30 de janeiro de 2012

Crime

(do diário de Laura Angelim)

Os arquivos da Agência sempre estiveram abarrotados com relatos de velhas casas mal-assombradas e não era rotina deslocarem alguém para lugares remotos devido à mera suspeita de um poltergeist. Quando se tratava da família de um conselheiro reformado, no entanto, abriam-se exceções.

A propriedade ficava no meio do nada. A responsável pelo contato me recebeu pessoalmente, no momento em que agasalhava um idoso sobre uma cadeira de rodas — seu pai, o conselheiro aposentado da Agência, completamente paralisado após um derrame.

Os moradores precisavam deixar a residência. Era parte do procedimento. Saíram em direção ao jardim, deixando-me sozinha. Então, tirei o equipamento da bolsa e comecei a trabalhar.

O leitor de freqüência não indicava o menor sinal de presença ectoplásmica. O lugar está limpo, pensei. Andei pela sala de estar, depois através de um corredor, abrindo as portas dos dois lados, na expectativa de que a leitura do aparelho sofresse alguma alteração, mas nada aconteceu.

O final do corredor era escuro e eu tateava a parede em busca do interruptor. Droga! Deixei o leitor de freqüência cair. Quando me abaixei, clique! Uma maçaneta se destravou sozinha. Em seguida, a porta se abriu devagar, rangendo.

O leitor foi de zero a cem em um segundo. Vamos lá, Gasparzinho... O que vai ser? Peguei o farolete na bolsa e entrei no que parecia um depósito, pronta para expulsar a assombração com um facho de luz. Sim, fantasmas odeiam luz.

Nenhum contato visual. Apontei o farolete em todas as direções, mas a presença se fora.

De repente, som de vidro se estilhaçando às minhas costas. No piso logo abaixo de uma prateleira, encontrei um porta-retratos quebrado. A foto nele mostrava três pessoas: o velho conselheiro, sua filha, ainda adolescente, e outra menina da mesma idade.

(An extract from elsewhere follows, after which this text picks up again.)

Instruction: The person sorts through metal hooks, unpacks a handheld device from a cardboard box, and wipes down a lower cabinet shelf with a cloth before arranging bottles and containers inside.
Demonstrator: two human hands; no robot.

Sobre uma prateleira logo acima, um álbum empoeirado estava a ponto de cair também. Entre fotos de família, algumas do velho sozinho com a garota.

A inteligência da Agência investigou o caso e acabou descobrindo que a menina era uma vizinha que desaparecera e fora dada como morta anos atrás. A perícia encontrou seus ossos enterrados no terreno da propriedade e o velho foi considerado culpado pelo assassinato.

Dado seu estado, não foi feita nenhuma acusação formal contra ele. O ex-conselheiro foi deixado na casa.

Soube mais tarde que a filha o abandonou. E o fantasma não.